§ **Problem details**
From the data that follows, set down exactly the lines from the one with "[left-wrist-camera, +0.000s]" through the one with "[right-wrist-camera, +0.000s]", counting both. Pictures stay out.

§ **Exercise data**
>>>
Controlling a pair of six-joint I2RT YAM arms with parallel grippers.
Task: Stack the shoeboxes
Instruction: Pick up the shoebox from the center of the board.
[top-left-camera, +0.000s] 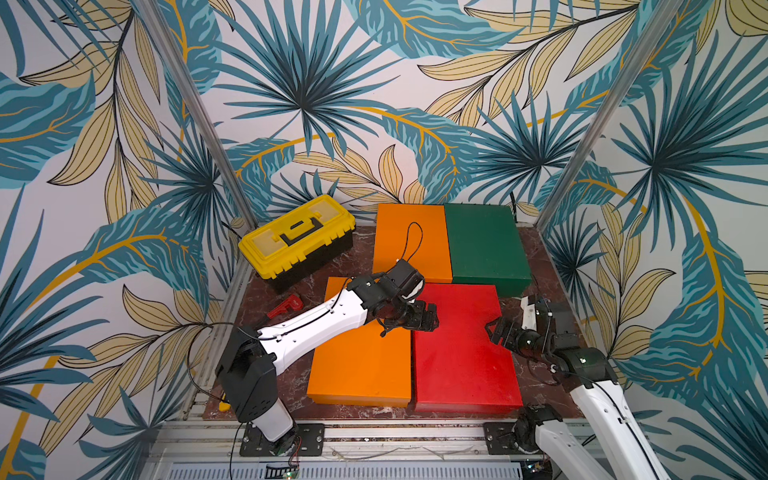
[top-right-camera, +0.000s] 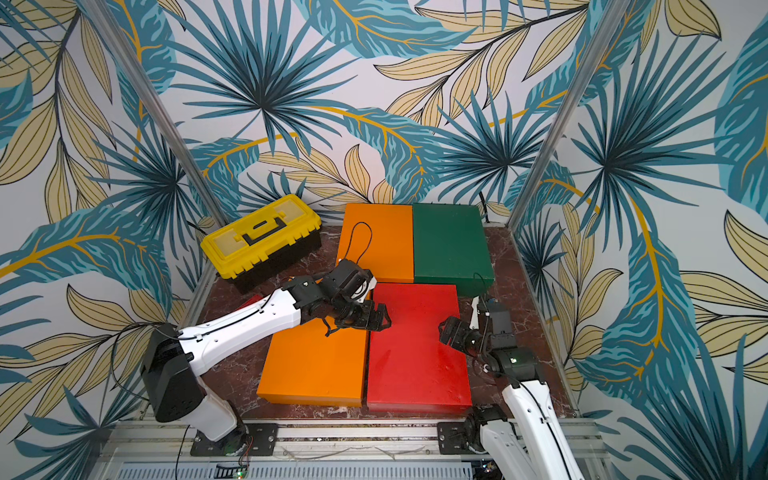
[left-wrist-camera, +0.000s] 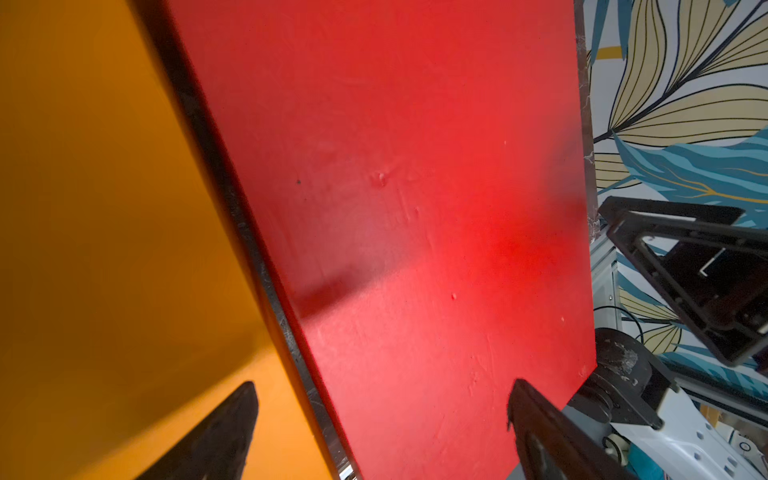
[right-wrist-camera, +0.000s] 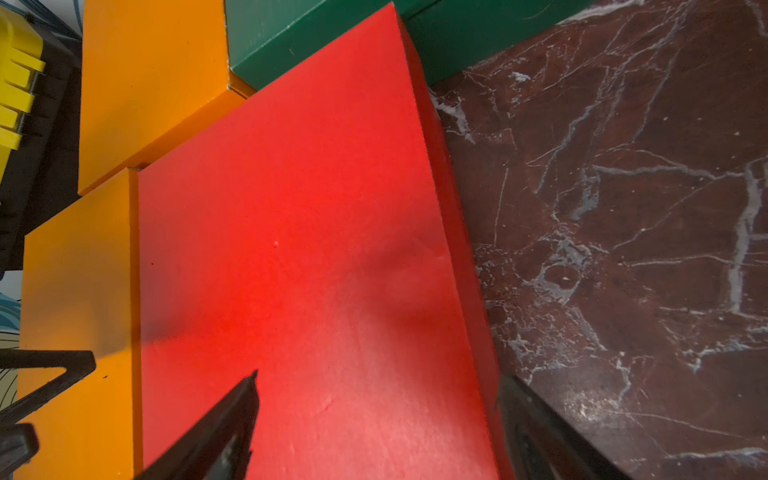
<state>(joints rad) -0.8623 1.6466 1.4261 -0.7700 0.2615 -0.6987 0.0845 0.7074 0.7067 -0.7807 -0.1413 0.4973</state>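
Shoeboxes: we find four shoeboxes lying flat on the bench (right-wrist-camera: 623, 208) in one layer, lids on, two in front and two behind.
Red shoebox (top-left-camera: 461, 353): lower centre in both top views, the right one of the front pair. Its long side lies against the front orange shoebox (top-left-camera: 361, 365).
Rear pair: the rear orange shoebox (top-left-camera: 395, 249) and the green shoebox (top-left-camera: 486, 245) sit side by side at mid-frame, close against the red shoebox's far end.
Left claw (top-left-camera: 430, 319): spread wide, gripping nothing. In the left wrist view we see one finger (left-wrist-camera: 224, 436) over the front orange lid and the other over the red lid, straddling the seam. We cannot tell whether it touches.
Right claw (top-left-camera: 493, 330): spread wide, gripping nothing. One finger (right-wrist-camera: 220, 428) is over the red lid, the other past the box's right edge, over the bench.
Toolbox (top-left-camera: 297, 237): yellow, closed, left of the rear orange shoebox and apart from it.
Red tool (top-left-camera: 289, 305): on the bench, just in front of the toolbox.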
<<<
§ **Output below**
[left-wrist-camera, +0.000s] 
[right-wrist-camera, +0.000s] 

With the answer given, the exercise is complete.